Mr. Cuomo, who resigned in August 2021 amid sexual harassment allegations that he denies, has said he has “no plans to run for anything.” Still his sizable political war chest and tendency to weigh in on politically hot topics such as congestion pricing or the war in Gaza has been interpreted by some as him laying the groundwork to either run for mayor next year or for governor in 2026.

How Mr. Cuomo and other leading Democrats handled the pandemic has the potential to be a political liability, a scenario that the Republican-led subcommittee has tried to take advantage of in its hearings.

Before Mr. Cuomo’s testimony to the panel in Washington last week, the committee released a 48-page report that criticized State Health Department guidance, issued in March 2020, that directed nursing homes to readmit patients who had tested positive for the coronavirus.

That guidance, the report said, had “predictable but disastrous consequences.”

Mr. Cuomo told the panel that this guidance conformed with federal guidelines and said the decisions of his administration weren’t to blame for increased deaths in nursing homes.

More scrutiny and criticism surrounded the July 2020 State Health Department report, which the committee found “was heavily edited by the executive chamber to show more causality and was not a scientific nor peer-reviewed publication.”

During Mr. Cuomo’s private questioning, a lawyer representing the committee’s Democratic members noted that one top aide had testified that Mr. Cuomo had reviewed a draft before it was released. “Is that true?” the lawyer asked.

“I did not,” Mr. Cuomo replied, according to a transcript of the questioning. “Maybe it was in the inbox, but I did not.”

Mr. Cuomo said he did “not recall seeing the July 6 report” before it was issued, adding that Howard Zucker, then the state health commissioner, bore responsibility for it.

“He then presented it numerous times,” Mr. Cuomo said of Mr. Zucker. “I then spoke to it numerous times, because it came up at every press briefing afterwards.”

Mr. Cuomo was later asked again if he either reviewed, edited or spoke about the report with his aides.

“Not that I recall,” he replied. “I may have been, because it’s a very interesting finding.
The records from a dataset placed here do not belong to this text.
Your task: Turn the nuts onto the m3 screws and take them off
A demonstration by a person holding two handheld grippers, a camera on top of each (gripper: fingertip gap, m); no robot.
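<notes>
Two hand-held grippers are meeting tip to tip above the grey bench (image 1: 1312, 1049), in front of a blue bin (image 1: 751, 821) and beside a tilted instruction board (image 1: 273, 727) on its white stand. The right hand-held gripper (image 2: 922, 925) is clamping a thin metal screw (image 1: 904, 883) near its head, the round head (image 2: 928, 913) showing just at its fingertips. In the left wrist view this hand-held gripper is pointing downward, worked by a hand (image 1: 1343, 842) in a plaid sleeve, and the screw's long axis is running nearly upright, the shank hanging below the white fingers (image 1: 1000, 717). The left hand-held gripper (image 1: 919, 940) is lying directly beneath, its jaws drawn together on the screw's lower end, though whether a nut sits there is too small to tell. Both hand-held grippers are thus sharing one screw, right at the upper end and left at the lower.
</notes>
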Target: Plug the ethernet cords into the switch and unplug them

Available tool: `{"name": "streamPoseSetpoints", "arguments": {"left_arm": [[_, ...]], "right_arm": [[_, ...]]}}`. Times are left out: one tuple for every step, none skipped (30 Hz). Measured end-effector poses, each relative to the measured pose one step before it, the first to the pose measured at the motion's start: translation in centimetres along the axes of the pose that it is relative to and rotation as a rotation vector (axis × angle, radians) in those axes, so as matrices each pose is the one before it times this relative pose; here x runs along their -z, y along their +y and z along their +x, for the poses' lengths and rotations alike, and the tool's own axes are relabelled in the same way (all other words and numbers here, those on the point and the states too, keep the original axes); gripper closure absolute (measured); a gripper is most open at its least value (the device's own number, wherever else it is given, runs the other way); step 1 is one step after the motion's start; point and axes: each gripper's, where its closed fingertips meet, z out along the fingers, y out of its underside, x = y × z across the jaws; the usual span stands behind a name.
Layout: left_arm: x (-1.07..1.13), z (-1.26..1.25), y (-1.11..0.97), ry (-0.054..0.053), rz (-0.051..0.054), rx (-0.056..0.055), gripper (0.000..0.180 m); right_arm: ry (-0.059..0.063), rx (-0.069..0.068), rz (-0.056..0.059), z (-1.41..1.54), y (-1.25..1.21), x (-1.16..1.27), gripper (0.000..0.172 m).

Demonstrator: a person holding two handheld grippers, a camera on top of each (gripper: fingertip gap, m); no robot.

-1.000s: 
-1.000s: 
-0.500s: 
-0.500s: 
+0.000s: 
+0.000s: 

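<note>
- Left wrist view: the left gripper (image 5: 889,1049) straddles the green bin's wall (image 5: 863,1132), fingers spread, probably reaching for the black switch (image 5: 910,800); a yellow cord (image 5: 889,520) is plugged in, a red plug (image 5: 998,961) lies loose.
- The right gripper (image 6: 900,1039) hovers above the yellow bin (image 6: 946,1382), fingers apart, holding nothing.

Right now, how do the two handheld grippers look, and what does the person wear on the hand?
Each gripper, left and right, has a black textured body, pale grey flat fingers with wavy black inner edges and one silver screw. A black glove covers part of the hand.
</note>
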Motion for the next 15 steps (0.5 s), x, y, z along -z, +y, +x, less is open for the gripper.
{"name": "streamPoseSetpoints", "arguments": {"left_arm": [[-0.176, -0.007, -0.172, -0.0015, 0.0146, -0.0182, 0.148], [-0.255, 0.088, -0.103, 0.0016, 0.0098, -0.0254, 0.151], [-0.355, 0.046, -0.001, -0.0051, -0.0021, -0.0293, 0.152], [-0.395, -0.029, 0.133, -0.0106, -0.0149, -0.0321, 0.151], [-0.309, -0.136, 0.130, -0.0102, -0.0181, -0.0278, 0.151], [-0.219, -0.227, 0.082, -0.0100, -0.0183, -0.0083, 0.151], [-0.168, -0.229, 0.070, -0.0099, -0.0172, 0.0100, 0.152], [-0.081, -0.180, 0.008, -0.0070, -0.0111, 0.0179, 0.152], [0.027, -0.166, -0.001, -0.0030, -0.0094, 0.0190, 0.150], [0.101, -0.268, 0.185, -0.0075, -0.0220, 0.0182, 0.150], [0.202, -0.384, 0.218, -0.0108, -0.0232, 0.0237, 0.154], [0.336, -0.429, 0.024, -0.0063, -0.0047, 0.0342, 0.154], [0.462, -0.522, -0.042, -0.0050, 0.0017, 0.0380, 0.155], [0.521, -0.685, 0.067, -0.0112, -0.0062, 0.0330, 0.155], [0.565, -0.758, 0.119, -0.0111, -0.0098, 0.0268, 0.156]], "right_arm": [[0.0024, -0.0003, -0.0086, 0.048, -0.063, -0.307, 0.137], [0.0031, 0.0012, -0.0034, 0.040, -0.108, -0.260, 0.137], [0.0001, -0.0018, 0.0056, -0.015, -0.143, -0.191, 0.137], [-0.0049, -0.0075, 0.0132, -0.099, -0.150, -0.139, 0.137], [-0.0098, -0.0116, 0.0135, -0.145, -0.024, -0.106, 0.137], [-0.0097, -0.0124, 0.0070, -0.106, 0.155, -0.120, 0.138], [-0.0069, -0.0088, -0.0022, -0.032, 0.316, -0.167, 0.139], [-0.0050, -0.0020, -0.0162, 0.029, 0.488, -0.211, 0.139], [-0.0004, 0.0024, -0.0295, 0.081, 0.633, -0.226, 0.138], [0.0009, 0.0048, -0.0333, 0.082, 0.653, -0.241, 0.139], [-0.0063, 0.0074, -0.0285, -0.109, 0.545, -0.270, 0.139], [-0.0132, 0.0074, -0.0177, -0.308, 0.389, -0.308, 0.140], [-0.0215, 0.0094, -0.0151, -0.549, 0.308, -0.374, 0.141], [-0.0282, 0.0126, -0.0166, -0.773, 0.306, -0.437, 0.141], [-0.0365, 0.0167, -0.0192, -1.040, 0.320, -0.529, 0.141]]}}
They probably came to me and said do you want to hear something interesting.”

Mr. Cuomo did not send or receive the emails referred to by the committee; he is known not to use email to communicate, saying once: “I don’t want to say that I’m a sort of old-fashioned, telephone guy, but a little bit I am.”

One of the ex-governor’s top aides, Jim Malatras, told the congressional committee that “edits were communicated in a number of ways. Sometimes people received handwritten notes back on the printed-out piece of paper.”

Mr. Malatras, who declined to comment beyond referring The Times to his testimony, told the panel that some of Mr. Cuomo’s edits would also be relayed through top aides like Stephanie Benton, Mr. Cuomo’s longtime executive assistant.

“Can we drop at mansion for him pls FW:Nursing Home report,” Ms. Benton wrote in one email to top aides.

Ms. Benton sent this request on June 22, 2020. The next day, Mr. Cuomo’s edits were sent back to the group, according to an email obtained by The Times.